→ **What you need to do**
Each line that contains "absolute" needs to be copied from the listing.

→ **Records to use**
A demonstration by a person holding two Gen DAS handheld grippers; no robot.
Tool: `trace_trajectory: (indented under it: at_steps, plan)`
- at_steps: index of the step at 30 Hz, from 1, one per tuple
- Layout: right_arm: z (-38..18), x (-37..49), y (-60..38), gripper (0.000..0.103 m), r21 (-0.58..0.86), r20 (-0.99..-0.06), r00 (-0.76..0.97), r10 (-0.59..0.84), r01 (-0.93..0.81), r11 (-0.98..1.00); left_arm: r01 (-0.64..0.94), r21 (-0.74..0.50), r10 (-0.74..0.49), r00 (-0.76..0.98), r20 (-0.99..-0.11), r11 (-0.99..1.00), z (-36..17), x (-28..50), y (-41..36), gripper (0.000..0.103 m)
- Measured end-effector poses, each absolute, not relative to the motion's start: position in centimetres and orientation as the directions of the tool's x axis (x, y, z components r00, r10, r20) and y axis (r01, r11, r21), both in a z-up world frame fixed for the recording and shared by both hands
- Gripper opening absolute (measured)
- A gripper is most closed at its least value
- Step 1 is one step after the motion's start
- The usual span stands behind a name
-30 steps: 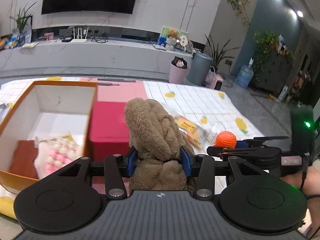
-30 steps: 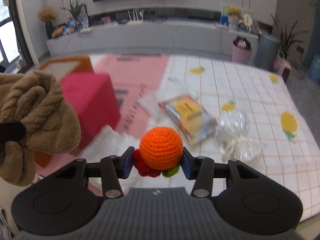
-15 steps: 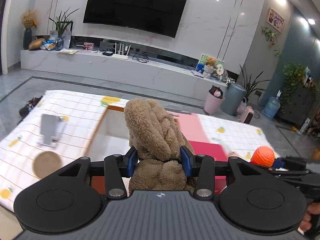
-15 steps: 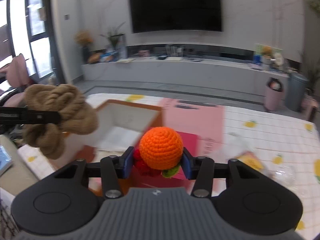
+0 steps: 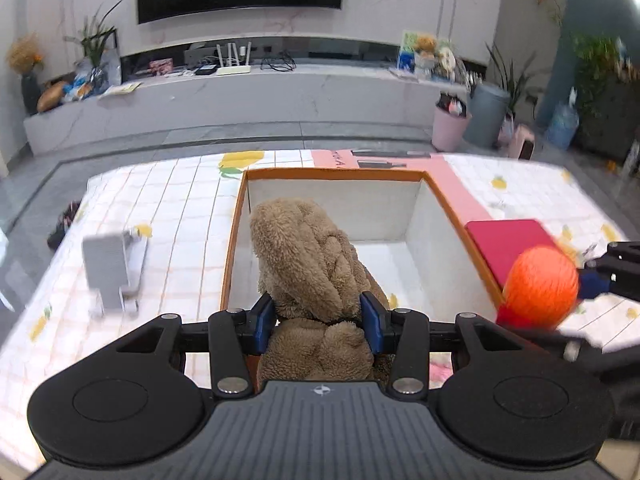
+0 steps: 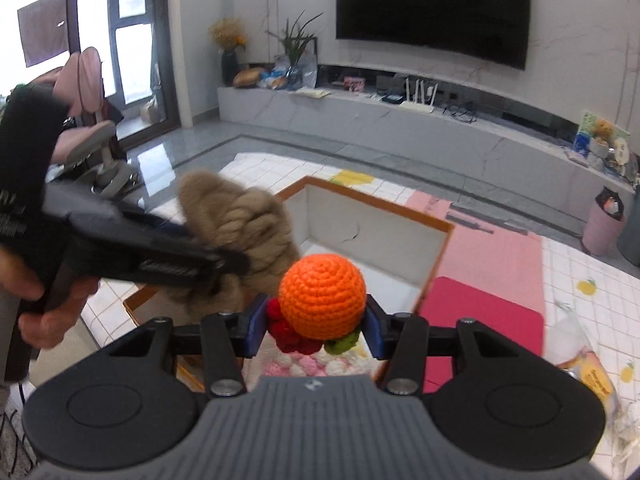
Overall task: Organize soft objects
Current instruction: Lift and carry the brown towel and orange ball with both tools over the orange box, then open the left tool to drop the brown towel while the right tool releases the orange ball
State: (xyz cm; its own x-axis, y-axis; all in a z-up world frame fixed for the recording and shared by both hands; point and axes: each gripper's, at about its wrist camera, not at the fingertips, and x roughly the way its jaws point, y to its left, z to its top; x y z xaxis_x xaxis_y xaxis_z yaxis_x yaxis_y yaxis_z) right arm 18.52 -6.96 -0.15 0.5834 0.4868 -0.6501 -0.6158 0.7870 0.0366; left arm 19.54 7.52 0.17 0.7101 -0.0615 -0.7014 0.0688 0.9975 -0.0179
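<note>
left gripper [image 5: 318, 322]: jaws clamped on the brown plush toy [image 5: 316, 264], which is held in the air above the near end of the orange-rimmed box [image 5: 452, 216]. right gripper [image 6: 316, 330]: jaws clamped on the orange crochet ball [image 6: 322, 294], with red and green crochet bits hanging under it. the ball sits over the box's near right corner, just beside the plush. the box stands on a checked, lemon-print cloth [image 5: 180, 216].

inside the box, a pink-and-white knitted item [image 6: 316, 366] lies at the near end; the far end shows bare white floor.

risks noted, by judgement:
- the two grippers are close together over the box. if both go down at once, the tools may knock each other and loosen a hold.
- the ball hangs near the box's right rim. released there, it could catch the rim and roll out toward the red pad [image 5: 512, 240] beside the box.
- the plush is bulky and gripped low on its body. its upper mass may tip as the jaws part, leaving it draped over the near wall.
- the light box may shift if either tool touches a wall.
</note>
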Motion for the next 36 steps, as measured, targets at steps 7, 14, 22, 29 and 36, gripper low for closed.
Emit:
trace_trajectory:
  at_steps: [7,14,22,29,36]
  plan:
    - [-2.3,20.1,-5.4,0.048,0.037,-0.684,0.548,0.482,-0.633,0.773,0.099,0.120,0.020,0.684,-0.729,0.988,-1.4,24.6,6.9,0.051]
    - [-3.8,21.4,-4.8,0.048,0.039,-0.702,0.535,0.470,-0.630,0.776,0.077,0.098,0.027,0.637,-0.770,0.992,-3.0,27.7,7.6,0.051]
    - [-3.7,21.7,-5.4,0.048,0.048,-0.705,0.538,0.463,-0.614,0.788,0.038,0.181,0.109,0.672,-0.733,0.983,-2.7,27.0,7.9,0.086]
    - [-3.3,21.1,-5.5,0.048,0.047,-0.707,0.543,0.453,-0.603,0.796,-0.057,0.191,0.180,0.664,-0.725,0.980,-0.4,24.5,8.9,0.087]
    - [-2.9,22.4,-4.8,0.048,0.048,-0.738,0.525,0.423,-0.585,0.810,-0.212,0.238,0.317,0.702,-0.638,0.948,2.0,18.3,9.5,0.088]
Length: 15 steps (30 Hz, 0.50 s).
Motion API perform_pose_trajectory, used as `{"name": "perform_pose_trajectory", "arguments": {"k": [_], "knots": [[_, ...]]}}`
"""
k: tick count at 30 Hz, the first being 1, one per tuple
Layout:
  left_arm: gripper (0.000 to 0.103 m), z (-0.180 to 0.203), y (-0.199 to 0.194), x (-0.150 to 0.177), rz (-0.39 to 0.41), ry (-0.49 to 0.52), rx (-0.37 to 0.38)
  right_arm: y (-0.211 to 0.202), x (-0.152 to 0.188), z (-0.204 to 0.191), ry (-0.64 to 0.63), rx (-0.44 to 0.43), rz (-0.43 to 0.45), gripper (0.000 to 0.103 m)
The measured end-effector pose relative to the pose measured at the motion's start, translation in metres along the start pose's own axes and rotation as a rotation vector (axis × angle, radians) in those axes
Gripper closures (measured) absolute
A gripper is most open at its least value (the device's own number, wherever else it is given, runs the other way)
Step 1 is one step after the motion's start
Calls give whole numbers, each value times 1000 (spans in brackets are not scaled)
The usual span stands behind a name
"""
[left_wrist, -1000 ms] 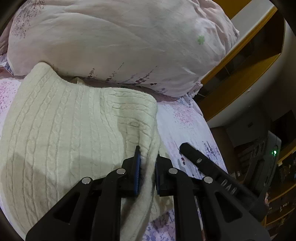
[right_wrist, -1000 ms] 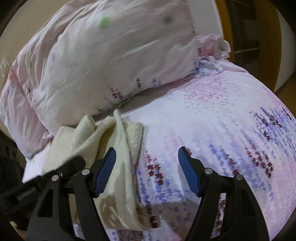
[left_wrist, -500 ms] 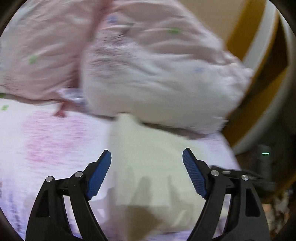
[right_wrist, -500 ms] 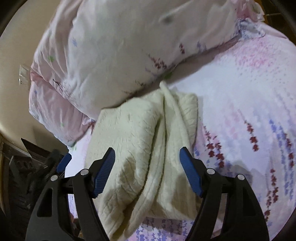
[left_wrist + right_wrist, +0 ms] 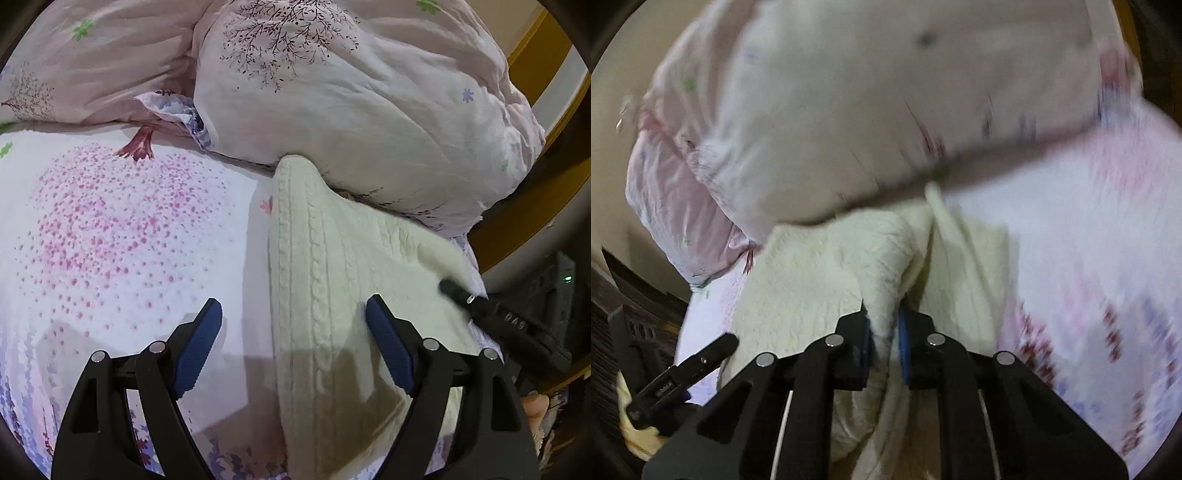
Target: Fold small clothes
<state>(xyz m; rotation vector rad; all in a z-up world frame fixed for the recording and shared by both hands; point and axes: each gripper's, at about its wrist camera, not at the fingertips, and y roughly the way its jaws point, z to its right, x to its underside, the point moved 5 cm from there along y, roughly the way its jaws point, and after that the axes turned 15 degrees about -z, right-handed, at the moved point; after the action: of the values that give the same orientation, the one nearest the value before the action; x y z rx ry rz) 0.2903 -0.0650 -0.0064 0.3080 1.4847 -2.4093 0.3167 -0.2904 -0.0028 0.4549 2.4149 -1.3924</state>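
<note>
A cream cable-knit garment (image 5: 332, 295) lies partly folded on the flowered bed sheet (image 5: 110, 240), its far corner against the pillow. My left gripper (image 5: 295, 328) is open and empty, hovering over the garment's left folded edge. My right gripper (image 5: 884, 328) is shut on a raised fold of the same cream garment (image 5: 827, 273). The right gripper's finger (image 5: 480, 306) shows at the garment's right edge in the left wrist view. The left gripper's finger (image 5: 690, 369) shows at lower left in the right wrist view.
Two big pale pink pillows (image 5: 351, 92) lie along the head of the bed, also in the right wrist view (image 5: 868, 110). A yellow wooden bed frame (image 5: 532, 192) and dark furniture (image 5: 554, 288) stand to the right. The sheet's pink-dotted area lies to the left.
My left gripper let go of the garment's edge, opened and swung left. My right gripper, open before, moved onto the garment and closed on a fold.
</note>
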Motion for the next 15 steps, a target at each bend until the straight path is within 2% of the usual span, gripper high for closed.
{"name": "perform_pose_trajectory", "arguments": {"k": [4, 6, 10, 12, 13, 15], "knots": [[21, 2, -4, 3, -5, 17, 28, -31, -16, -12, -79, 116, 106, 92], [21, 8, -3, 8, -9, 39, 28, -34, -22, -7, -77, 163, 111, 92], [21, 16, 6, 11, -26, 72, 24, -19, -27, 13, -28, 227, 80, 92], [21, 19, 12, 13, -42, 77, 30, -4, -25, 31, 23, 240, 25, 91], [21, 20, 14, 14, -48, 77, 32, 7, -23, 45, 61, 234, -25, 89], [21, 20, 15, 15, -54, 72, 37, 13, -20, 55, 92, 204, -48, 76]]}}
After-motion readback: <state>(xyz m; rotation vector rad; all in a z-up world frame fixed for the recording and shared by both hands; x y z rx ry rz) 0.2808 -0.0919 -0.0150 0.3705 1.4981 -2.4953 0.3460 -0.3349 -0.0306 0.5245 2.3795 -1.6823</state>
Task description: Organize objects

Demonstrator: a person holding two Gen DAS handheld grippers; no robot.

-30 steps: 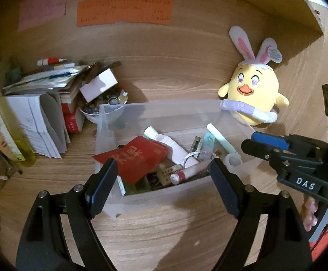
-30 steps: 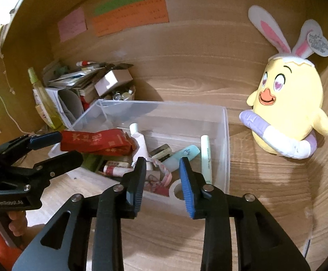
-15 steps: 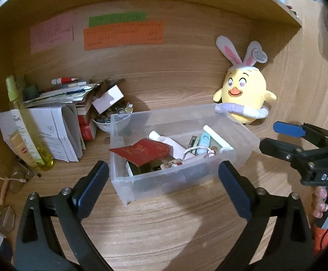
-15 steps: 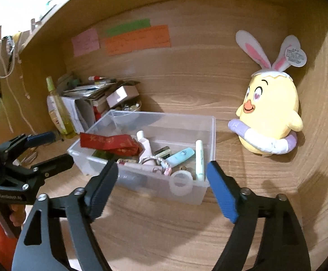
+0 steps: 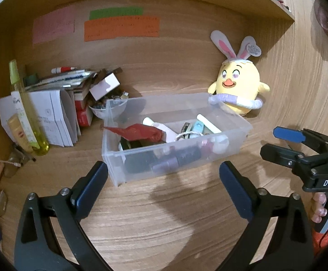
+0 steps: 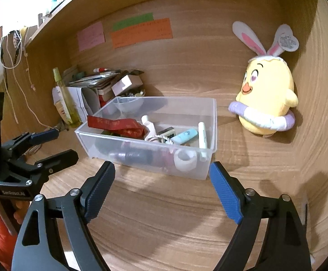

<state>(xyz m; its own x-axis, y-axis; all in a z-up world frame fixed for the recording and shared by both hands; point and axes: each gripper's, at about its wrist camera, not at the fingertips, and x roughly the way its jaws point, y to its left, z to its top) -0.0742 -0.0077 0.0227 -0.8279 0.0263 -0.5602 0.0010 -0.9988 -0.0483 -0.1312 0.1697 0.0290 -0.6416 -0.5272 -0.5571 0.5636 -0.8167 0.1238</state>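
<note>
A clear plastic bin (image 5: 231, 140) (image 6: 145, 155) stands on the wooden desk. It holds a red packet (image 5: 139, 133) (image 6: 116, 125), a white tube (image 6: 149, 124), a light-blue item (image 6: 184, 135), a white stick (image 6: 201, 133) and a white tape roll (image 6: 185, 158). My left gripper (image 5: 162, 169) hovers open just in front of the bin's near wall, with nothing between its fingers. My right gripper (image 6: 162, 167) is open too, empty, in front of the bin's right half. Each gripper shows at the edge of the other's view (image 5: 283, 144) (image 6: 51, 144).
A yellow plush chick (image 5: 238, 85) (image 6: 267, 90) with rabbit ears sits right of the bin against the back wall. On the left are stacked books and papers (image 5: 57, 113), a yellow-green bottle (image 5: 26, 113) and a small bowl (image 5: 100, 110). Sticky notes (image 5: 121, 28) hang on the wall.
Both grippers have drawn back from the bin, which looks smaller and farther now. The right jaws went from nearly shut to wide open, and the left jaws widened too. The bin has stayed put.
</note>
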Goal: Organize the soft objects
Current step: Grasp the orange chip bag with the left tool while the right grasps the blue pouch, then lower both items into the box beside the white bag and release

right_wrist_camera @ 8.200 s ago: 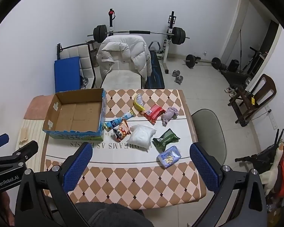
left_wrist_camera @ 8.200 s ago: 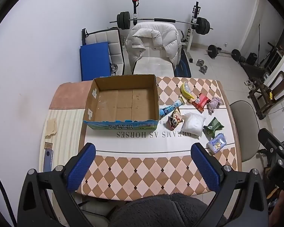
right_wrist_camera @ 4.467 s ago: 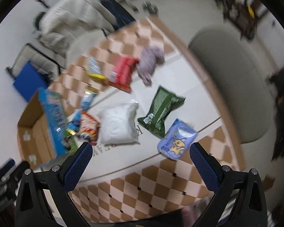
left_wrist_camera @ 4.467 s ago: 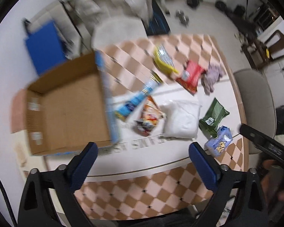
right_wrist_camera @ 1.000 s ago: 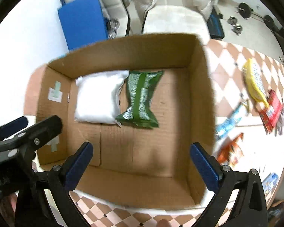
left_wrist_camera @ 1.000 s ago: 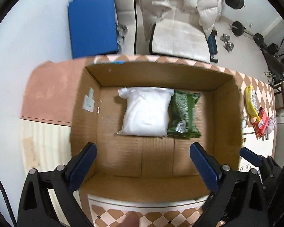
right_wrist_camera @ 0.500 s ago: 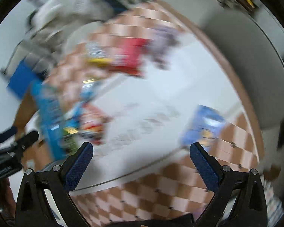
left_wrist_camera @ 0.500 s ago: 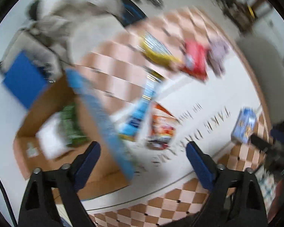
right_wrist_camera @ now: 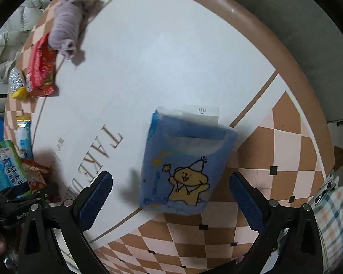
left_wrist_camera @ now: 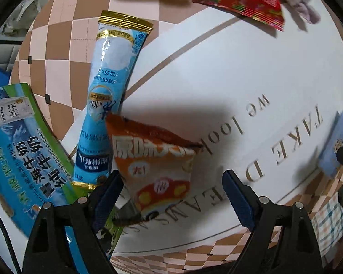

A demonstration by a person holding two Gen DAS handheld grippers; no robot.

→ **Answer to this problem**
- Measured end-effector poses, each absolute, not relative to the motion's start: position in centimetres and orientation as the directions of the tool's x axis (x, y, z components r00, r10, r20) and y axis (r01, r11, r21), both in a z-up world frame fixed for the recording and shared by both hands
- Gripper opening absolute (measured)
Gripper closures (measured) absolute

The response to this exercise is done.